Choose healthy coping strategies for stress
When confronted with the need to change or adapt to life’s circumstances, people cope with the resulting stress in many ways.
David Buys, health specialist with the Mississippi State University Extension Service, said the domino effect of multiple changes caused by the novel coronavirus pandemic may result in trauma.
“Usually trauma is a major life event that leads to intense stress reactions,” Buys said. “But we are seeing so many changes in such a short time it’s a struggle to manage our feelings and thoughts without falling into anxiety and depression.”
As the human body is exposed to flight or fight hormones for an extended period of time, it takes a toll even in otherwise healthy individuals.
“I’m seeing people working at all hours of the day and night, because their stress has led to insomnia,” Buys said. “This then can lead to exhaustion, which causes irritability, outbursts of anger, and in some cases may lead to verbal or physical abuse of loved ones.”
Buys said self-awareness is the first step to dealing with stress and trauma in a helpful way.
“Try to look at yourself as though observing a friend or beloved family member,” he said. “How is that person dealing with life right now? If you were a friend, how would you help that person? You would not yell at your friend or tell her to get her act together. You would help her figure out ways to deal with her feelings. Likewise, be gentle with yourself.”
Next, brainstorm a list of positive coping strategies that have worked in the past and some new ideas worth trying. Buys suggested staying connected with loved ones, choosing healthy habits, engaging in playful activities and making time for favorite hobbies.
Start a “silver linings” list of all the positive aspects of life during the pandemic.
“Rather than dreaming about returning to normal, what good things have you discovered that you want to carry forward when our routines resume?” he said. “Cooking at home more, avoiding a packed schedule, walking daily, keeping a gratitude journal -- many of the practices or behaviors you may have been forced to adopt because of COVID-19 may be valuable habits to maintain.”

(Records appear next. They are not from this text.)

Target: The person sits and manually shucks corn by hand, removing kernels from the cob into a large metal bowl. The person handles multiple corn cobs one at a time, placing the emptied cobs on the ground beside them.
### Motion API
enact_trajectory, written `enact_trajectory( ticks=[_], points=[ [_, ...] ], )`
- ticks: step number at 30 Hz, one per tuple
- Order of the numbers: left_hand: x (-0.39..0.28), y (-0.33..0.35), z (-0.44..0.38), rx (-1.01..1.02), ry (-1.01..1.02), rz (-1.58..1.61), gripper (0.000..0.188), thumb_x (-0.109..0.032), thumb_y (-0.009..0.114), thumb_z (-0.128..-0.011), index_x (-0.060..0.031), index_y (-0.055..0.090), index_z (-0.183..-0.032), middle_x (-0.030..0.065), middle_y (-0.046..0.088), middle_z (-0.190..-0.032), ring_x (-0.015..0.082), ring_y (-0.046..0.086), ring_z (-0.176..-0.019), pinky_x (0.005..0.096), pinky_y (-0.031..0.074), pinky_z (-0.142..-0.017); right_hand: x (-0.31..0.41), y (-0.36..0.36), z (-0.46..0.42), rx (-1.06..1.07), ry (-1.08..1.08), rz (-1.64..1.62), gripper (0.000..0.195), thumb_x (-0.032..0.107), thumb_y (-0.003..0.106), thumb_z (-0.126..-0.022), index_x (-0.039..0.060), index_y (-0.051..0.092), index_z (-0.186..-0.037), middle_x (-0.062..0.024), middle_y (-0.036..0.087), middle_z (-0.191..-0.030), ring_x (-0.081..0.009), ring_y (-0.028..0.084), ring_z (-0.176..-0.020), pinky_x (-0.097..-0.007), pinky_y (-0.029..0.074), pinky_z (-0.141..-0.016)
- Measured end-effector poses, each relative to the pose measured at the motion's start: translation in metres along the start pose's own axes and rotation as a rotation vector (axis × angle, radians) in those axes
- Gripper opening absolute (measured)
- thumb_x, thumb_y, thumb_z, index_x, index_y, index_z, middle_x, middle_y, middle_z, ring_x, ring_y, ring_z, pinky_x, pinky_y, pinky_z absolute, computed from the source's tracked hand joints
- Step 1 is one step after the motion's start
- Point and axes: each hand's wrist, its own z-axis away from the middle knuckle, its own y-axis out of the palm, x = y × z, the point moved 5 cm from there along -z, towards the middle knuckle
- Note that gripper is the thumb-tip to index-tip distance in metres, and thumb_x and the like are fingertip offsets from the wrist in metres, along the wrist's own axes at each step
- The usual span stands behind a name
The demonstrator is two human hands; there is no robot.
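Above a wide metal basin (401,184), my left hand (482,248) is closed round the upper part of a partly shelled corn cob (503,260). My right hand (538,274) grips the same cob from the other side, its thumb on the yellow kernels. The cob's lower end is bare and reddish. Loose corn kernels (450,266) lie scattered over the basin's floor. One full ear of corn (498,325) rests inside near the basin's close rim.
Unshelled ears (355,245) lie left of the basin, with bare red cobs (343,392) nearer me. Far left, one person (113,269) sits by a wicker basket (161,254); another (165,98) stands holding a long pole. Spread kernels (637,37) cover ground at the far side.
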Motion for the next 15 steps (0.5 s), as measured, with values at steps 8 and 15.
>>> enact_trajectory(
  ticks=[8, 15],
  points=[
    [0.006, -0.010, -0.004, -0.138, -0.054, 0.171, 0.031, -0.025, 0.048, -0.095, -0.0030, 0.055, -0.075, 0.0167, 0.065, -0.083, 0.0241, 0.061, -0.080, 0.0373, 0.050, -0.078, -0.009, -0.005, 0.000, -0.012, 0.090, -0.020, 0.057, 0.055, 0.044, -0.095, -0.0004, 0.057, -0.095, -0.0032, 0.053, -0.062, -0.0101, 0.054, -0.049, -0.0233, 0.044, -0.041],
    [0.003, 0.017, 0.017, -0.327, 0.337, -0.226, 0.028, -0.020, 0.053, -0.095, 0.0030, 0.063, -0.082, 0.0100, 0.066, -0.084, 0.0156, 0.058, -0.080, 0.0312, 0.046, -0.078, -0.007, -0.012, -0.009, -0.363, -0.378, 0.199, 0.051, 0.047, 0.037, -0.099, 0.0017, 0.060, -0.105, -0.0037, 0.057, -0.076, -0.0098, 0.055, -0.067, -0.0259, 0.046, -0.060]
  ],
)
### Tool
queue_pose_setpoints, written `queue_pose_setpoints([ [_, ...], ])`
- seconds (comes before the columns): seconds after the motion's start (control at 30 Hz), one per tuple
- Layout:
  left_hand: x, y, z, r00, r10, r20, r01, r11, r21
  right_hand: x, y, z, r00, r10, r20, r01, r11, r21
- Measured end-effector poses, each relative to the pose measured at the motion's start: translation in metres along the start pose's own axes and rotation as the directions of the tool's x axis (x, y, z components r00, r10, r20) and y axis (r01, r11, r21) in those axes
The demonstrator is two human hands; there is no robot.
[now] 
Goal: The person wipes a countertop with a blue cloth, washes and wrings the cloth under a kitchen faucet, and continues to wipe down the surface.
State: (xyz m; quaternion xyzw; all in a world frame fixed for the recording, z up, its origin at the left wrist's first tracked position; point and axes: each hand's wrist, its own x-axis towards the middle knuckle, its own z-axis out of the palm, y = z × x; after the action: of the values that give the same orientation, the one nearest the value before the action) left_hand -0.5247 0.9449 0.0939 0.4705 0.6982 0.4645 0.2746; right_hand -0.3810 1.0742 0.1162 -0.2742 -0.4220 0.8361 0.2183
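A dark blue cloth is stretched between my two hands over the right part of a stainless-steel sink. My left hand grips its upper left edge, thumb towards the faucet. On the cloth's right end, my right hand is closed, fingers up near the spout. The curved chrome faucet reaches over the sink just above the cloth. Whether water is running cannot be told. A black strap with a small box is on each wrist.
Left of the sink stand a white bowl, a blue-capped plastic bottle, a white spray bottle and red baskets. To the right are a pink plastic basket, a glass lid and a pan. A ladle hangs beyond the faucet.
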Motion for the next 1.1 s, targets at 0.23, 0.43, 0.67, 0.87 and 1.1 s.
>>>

These practical tips fit within the three-part mantra Buys and colleague Michael Nadorff, associate professor of clinical psychology at MSU, developed as a focus for outreach related to the pandemic: stay connected, be proactive and find hope.
“Seeing these challenges as opportunities to grow will help us all emerge stronger on the other side,” Buys said. “By choosing where we focus our energy and emphasizing what we can control, we can calm our anxieties.”
Nadorff said the current reality requires adjusting expectations.
“This is literally a worldwide trauma that would potentially qualify someone for post-traumatic stress disorder,” Nadorff said.
He cautioned against expecting normal levels of productivity.
“I see a lot of guilt in people who are unable to be as productive as they were before this hit,” Nadorff said. “Many of us with kids are also taking on additional roles, not only as child care providers, but also as teachers. Many employers understand this, and adjust expectations, but not all. Maintaining the same productivity levels during this would be superhuman.” Nadorff said some coping strategies, though they may feel helpful in the moment, can lead to larger problems.
“I worry about this a lot both for those in recovery as well as those who have never had a problem with alcohol or other substances,” he said. “Many people are likely using alcohol as a coping mechanism, which is problematic given that it can be addictive and lead to numerous problems.”
He said those who are in recovery from substance use are at elevated risk because isolation creates distance between them and the recovery communities that so often help them maintain sobriety.
“Given this, it is important for us to check in with each other and to help support each other and encourage healthy coping,” he said. “Everyone has to guard against feeling helpless and hopeless, and completely disconnecting from the world. Human connections are essential for our well-being, so stay connected while socially isolating.”
The national suicide prevention lifeline is 1-800-273-8255. Mobile crisis response teams exist for every part of the state and information can be located online at www.dmh.ms.gov.